É exatamente por isso que não vou dizer no texto o nome do ilustre membro do Congresso Nacional que teve a a ideia de apresentar um projeto para amputação de mãos de corruptos.

Levando a ferro e fogo, a apresentação do projeto em si já é uma forma de corromper o sistema. O deputado tem direito a uma pequena fortuna mensal, que nós pagamos, para apresentar projetos em nome do povo. Esse, que sabidamente é impossível de ser aprovado porque inconstitucional, foi redigido e rejeitado por servidores pagos com dinheiro público. O que justifica o deputado ter optado por esse gasto senão o retorno com imagem? Não é essa a função da estrutura do parlamento.

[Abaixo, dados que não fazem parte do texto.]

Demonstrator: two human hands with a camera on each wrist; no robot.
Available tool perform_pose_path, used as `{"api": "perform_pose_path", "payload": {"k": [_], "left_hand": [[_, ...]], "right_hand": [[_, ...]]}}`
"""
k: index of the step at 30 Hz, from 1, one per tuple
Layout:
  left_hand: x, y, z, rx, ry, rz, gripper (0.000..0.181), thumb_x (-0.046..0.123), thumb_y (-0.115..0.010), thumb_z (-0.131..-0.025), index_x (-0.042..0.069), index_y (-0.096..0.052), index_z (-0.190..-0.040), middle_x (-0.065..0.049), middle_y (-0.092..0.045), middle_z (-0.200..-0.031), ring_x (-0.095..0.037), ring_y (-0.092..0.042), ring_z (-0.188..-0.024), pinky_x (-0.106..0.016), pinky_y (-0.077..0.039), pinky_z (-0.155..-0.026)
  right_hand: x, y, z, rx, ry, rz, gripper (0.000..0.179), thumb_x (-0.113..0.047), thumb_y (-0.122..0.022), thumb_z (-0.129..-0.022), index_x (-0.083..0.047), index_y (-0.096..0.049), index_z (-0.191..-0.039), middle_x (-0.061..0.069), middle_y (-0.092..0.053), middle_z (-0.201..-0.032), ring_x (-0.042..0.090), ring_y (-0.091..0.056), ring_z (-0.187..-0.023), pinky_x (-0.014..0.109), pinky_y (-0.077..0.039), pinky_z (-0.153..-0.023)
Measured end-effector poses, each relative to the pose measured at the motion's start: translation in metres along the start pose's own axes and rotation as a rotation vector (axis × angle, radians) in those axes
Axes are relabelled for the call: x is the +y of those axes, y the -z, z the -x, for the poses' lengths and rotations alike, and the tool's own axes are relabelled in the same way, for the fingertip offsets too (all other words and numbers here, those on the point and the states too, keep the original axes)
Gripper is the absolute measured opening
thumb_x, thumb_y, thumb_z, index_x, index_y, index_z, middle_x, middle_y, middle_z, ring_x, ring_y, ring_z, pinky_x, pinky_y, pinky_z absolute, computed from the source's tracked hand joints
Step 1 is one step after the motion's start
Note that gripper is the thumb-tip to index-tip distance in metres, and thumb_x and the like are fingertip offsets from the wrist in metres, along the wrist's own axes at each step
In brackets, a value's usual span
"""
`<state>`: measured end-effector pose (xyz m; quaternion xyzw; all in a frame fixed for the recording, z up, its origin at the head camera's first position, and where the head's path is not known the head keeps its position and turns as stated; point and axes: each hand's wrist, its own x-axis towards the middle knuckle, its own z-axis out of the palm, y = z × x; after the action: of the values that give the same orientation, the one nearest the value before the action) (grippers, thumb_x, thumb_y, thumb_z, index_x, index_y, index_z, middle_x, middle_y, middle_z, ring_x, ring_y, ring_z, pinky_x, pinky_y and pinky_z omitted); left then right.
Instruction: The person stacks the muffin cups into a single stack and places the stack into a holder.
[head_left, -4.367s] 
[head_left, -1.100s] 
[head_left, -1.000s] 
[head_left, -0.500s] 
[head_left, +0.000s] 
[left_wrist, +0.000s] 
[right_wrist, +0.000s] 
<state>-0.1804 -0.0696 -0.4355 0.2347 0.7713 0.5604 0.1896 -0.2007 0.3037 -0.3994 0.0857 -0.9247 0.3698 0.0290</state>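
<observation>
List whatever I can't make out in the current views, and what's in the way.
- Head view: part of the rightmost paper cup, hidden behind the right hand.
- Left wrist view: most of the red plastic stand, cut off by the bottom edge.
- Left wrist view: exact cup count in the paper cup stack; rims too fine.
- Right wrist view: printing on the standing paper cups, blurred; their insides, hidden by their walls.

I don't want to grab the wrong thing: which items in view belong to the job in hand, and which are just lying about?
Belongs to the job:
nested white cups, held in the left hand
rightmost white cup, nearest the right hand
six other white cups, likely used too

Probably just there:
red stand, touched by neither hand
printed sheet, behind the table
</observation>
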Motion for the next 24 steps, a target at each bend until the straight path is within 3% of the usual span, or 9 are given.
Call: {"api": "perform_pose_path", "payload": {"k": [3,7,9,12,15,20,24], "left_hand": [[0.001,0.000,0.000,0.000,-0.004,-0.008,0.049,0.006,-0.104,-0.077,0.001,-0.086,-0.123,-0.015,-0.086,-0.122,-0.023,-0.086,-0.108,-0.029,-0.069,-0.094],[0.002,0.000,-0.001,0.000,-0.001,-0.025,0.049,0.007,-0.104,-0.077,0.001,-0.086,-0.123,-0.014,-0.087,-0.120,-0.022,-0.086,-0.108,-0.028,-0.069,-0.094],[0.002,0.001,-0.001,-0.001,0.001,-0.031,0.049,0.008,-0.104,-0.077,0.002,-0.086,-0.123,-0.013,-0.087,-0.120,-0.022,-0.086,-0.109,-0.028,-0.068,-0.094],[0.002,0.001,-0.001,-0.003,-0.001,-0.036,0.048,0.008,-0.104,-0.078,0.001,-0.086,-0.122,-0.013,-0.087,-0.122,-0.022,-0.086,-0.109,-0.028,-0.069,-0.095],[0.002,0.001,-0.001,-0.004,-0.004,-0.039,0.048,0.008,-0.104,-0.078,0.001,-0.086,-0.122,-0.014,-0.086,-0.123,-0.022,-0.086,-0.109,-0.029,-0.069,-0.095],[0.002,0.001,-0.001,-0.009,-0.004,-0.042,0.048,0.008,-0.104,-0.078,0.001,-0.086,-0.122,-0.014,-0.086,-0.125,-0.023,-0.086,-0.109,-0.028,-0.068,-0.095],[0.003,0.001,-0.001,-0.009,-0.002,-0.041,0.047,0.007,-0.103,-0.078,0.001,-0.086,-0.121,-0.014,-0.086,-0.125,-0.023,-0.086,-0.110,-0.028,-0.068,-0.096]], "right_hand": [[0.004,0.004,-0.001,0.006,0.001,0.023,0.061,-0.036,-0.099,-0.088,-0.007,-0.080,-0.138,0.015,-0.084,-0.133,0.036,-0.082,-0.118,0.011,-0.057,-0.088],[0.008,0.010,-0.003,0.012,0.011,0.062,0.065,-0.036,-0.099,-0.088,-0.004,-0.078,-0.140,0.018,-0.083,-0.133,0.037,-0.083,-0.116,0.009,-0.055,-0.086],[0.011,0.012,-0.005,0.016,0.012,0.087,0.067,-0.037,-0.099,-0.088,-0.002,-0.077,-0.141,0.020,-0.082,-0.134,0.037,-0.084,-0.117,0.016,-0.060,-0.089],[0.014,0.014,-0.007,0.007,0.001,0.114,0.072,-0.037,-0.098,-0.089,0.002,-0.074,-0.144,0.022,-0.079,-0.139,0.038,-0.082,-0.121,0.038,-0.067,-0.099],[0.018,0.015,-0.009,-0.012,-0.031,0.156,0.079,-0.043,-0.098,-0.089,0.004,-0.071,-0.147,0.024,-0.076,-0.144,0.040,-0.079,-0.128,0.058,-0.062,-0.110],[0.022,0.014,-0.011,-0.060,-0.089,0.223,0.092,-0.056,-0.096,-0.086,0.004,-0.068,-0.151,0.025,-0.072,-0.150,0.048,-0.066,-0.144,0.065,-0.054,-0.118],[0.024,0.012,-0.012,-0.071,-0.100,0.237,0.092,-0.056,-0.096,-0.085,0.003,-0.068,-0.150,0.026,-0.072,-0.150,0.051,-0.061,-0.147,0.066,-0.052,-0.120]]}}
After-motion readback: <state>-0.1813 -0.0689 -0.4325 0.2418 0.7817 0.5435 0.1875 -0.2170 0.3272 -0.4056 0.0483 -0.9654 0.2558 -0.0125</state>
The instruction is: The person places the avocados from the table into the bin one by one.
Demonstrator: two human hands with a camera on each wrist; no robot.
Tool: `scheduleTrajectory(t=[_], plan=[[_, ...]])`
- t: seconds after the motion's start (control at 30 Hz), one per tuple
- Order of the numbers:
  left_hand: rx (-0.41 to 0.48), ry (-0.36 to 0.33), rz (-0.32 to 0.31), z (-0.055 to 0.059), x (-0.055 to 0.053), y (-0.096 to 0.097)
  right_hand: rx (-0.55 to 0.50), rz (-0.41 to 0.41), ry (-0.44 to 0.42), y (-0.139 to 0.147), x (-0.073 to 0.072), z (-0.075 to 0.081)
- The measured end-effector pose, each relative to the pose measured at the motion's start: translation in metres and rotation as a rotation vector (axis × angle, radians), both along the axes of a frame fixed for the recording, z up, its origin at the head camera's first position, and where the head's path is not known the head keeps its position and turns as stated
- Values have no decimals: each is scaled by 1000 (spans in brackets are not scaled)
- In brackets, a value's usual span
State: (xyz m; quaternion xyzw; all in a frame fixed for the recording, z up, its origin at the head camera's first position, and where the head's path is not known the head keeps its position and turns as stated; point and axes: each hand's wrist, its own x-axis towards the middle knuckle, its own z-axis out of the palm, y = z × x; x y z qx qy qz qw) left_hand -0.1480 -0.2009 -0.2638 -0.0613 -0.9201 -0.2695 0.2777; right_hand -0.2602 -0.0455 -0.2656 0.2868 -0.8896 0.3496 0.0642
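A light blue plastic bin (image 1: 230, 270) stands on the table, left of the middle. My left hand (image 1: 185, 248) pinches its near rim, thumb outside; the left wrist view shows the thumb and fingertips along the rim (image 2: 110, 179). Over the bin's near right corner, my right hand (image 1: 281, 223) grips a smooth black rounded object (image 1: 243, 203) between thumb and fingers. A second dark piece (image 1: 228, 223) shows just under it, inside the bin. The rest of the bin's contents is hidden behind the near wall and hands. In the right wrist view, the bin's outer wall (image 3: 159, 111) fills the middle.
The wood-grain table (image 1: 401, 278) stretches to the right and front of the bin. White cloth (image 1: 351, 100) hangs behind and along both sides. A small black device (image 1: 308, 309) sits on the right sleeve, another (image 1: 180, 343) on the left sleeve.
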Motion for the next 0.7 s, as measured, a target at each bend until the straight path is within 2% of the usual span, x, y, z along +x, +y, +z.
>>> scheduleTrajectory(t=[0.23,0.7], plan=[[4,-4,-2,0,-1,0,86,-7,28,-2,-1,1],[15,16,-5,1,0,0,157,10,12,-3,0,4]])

O projeto, que já foi rejeitado, propõe o seguinte: "art. 1º Dispõe sobre a amputação das mãos direita e esquerda de político que cometa crime de abuso de poder econômico, improbidade administrativa que importe lesão ao patrimônio público e enriquecimento ilícito, desde a condenação até o trânsito em julgado". Eu consideraria cômico se não estivesse pagando, como estou considero trágico rasgar dinheiro em tempos de crise econômica.

Segundo o artigo 137, § 1º, inciso II, alínea "b" do Regimento Interno da Câmara dos Deputados, será devolvida ao autor toda proposta "evidentemente inconstitucional". Assim foi feito.

Sinceramente, ainda não sei se é mais macabro o projeto ou a Justificativa dada pelo deputado para apresentá-lo. A inspiração vem de alegadas regras em 3 países: China, Irã e Coreia do Norte. Parabéns a nós, que elegemos um representante de visão.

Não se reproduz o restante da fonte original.